Return exactly the lines from the one containing "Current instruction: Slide" through the end of the material below, and leave the images out.

[Opening Dataset extract section]

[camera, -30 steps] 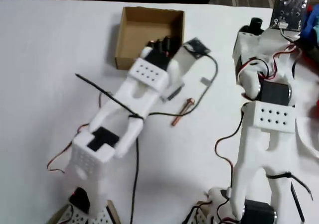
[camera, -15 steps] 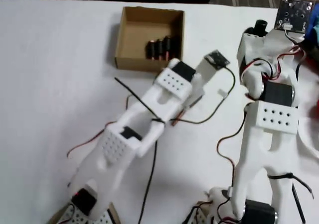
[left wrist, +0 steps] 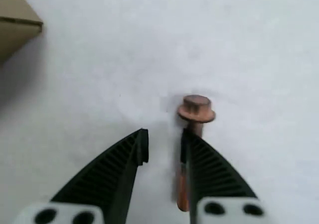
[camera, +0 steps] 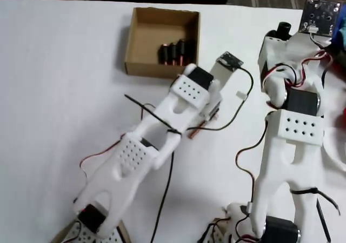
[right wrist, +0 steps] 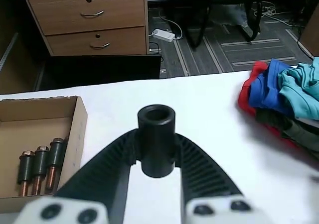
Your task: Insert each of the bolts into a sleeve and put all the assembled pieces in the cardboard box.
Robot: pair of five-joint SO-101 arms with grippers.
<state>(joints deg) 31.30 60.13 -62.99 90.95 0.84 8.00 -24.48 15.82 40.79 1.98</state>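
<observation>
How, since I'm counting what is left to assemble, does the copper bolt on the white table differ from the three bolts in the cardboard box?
The copper bolt is bare; the three boxed bolts each wear a black sleeve. The bare bolt lies alone on the white table, beside a finger of the open left gripper; the boxed bolts lie side by side in the cardboard box. All share the copper colour.

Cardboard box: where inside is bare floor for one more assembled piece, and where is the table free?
Inside the cardboard box, the floor between its left wall and the three assembled pieces is bare. The table left of the box is free. Crowded: between the box and the right arm, where the left pincer hangs at the bolt.
</observation>
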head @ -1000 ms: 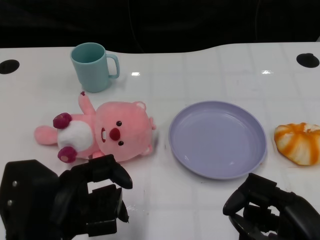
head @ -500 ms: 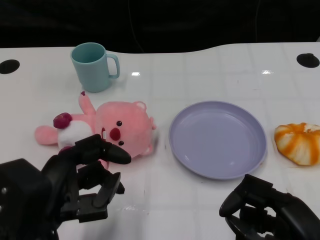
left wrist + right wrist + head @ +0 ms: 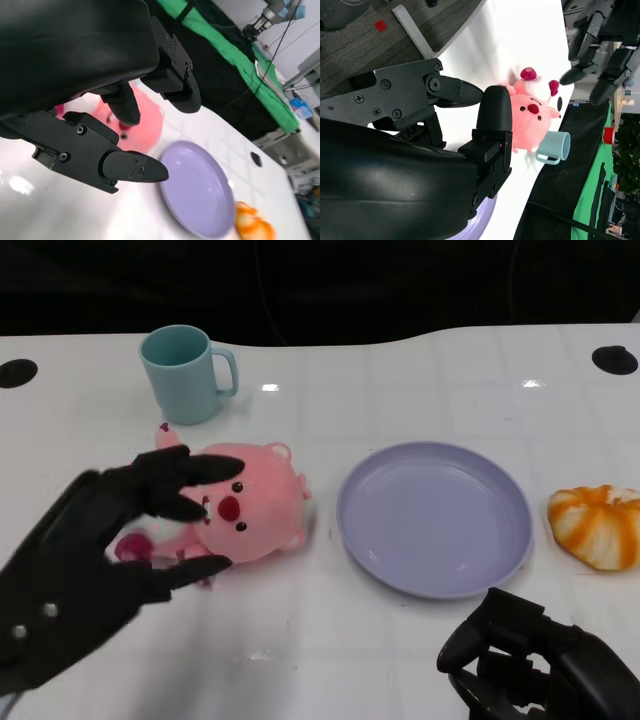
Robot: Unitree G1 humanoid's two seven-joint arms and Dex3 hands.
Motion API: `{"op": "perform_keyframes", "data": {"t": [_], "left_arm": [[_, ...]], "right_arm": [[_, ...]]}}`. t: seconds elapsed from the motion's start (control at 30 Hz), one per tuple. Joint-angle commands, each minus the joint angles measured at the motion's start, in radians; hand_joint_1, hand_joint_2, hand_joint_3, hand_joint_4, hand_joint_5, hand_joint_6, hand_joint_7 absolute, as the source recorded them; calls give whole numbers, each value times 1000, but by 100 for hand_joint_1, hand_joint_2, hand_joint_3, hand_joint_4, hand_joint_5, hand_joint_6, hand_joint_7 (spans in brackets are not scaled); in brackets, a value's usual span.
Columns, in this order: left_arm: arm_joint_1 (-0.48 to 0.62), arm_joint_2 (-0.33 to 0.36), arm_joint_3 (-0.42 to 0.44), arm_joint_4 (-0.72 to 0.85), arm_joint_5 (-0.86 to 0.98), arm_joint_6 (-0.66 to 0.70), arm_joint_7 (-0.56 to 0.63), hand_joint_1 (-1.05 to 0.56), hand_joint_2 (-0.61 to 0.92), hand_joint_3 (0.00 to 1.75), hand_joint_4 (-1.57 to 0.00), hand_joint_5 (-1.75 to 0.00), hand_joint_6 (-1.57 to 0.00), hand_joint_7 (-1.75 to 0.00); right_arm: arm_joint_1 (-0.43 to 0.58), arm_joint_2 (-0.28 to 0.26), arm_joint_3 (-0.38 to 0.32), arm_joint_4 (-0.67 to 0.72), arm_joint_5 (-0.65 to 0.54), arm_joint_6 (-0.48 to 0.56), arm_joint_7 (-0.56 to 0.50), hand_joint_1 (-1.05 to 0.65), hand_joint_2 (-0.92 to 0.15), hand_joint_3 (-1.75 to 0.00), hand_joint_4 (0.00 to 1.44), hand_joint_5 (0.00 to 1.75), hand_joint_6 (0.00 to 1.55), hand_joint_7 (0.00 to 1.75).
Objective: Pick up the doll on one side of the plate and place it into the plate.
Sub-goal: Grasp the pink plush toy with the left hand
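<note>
Reach underway: my left hand (image 3: 95, 565) has moved up from the table edge over the doll (image 3: 245, 512), fingers apart, nothing gripped yet; grasp comes next. Doll lies left of the plate (image 3: 434, 516). Right hand (image 3: 530, 660) idle, fingers curled, empty. Counts: one mug (image 3: 185, 373), one doll, one plate, one bun (image 3: 597, 525).

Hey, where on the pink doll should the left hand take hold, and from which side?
Probably around the doll's big round head, coming down from above. The doll lies on its back beside the plate, and the head is its bulkiest part. The left hand already hovers there with fingers spread and nothing held.
</note>
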Motion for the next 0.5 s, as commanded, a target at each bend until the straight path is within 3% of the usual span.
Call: {"op": "perform_keyframes", "data": {"t": [0.03,0.27,0.5], "left_arm": [[-40,55,-20,12,98,-16,-3,-50,92,11,-18,-76,-43,-12],[-121,142,-104,25,372,12,-23,-60,92,6,-7,-57,-33,-2],[-226,174,-208,121,581,60,-101,-67,92,3,0,-33,-21,-1]], "right_arm": [[5,-1,-5,-10,14,2,0,-29,-92,-49,68,175,50,165],[5,-6,-10,-11,13,7,0,-28,-92,-50,68,175,49,166],[8,-7,-15,-10,17,6,2,-27,-92,-50,67,175,47,166]]}}
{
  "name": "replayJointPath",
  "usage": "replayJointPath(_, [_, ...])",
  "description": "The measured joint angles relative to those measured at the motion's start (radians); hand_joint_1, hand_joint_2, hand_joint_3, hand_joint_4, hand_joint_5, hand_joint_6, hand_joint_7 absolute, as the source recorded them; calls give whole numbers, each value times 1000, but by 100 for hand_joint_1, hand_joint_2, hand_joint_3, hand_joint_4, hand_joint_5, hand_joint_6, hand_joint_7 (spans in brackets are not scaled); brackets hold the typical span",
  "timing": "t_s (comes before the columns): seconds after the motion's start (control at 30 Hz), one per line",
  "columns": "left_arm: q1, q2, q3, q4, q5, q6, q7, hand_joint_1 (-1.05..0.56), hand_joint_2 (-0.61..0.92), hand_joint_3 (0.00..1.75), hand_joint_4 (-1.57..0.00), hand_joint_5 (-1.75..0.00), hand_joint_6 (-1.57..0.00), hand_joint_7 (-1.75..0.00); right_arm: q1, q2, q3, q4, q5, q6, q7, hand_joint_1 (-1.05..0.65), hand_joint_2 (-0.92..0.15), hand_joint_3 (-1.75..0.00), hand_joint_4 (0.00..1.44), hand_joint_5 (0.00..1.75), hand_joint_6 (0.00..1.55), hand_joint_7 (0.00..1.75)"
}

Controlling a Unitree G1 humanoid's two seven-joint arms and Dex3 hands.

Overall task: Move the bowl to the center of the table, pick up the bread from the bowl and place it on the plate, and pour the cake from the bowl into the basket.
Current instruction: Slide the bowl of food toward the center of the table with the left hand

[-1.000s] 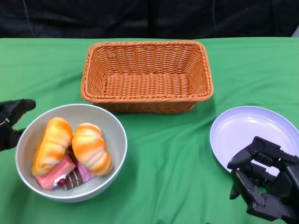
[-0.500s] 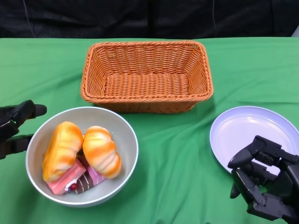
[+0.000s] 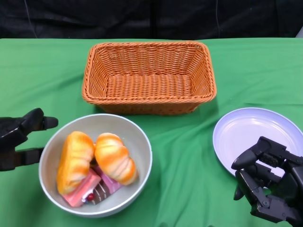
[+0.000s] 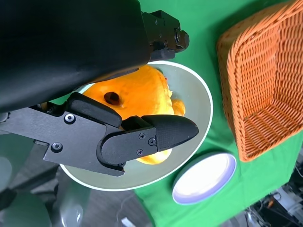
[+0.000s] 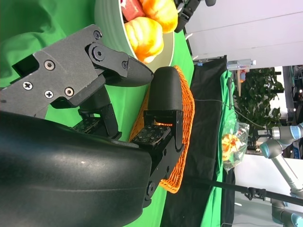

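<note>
Since a second ago the bowl [image 3: 95, 164] slides rightward toward mid-table, pushed by the left hand [image 3: 21, 138], whose spread fingers rest against its rim and hold nothing. Bread [image 3: 115, 158] and cake [image 3: 81, 188] remain inside. Right hand [image 3: 270, 184] waits empty by the plate [image 3: 251, 130], fingers apart.

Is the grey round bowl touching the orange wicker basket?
Apart. The head view shows a strip of green cloth between the grey round bowl's far rim and the orange wicker basket's near wall.
</note>
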Motion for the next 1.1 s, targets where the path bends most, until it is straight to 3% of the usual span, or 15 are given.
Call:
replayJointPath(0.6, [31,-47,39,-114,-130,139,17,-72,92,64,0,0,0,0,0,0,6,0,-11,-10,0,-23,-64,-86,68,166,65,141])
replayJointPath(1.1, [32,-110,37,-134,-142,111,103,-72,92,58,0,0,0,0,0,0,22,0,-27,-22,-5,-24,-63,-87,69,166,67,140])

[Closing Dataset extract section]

Task output
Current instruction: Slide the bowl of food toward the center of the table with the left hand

[-1.000s] 
[-0.500s] 
[+0.000s] 
[+0.000s] 
[+0.000s] 

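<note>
Since a second ago the bowl [image 3: 95, 164] slides rightward toward mid-table, pushed by the left hand [image 3: 21, 138], whose spread fingers rest against its rim and hold nothing. Bread [image 3: 115, 158] and cake [image 3: 81, 188] remain inside. Right hand [image 3: 270, 184] waits empty by the plate [image 3: 251, 130], fingers apart.

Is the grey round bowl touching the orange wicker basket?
Apart. The head view shows a strip of green cloth between the grey round bowl's far rim and the orange wicker basket's near wall.
</note>
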Motion for the next 1.1 s, targets where the path bends most, until it is straight to 3% of the usual span, or 15 are given.
Call:
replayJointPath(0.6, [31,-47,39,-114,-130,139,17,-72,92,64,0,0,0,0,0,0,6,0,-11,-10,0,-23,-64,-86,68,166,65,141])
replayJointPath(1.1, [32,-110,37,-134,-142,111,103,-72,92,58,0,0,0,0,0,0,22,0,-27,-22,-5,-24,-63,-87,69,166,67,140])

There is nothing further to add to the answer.